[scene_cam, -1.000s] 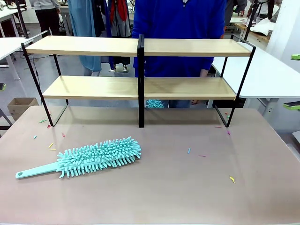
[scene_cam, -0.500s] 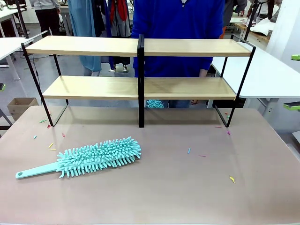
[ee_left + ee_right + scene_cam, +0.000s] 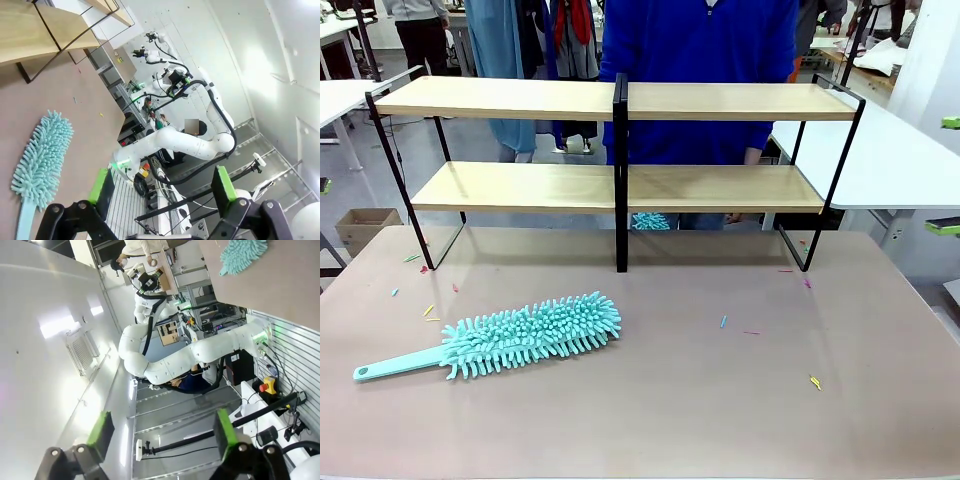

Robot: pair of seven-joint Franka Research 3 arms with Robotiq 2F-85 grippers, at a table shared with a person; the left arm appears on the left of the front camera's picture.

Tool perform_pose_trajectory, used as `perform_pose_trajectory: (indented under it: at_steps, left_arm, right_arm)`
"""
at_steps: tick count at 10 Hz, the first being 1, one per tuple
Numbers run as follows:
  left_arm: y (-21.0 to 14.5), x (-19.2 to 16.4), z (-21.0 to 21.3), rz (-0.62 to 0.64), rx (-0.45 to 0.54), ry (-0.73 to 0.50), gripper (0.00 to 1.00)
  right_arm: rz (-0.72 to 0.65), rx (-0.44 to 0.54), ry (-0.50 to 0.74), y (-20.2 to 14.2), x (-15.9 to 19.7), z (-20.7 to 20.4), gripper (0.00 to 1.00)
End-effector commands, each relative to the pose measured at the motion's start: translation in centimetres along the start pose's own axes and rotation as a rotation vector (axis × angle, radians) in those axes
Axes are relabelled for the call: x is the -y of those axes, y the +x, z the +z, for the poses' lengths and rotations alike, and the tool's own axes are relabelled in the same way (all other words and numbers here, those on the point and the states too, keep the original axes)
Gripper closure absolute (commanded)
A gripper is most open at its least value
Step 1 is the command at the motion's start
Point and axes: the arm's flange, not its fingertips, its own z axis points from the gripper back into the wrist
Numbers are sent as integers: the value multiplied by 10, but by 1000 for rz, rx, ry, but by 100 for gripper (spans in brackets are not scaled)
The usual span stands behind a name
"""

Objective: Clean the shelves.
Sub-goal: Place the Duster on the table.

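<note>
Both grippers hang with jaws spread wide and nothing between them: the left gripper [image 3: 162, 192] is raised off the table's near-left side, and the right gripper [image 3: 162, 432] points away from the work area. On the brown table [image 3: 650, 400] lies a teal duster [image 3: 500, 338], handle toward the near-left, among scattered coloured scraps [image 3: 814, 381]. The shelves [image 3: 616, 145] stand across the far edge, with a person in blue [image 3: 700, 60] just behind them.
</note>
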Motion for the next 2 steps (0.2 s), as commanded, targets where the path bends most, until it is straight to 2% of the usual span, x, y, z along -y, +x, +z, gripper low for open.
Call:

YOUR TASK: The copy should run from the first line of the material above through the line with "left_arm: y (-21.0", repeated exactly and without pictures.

RESPONSE BOX:
[scene_cam, -1.000s] 
[scene_cam, -0.500s] 
[ee_left + ee_right + scene_cam, +0.000s] 

Robot: pair of seven-joint Franka Research 3 arms with Robotiq 2F-85 grippers, at a table shared with a person; the left arm appears on the left of the front camera's picture.

Tool perform_pose_trajectory, used as `perform_pose_trajectory: (indented under it: at_steps, left_arm, right_arm)`
"""
at_steps: tick count at 10 Hz, the first being 1, one per tuple
Numbers run as follows:
  left_arm: y (-21.0 to 14.5), x (-19.2 to 16.4), z (-21.0 to 21.3), rz (-0.62 to 0.64), rx (-0.45 to 0.54), ry (-0.73 to 0.50), gripper (0.00 to 1.00)

Nothing further is required of the output.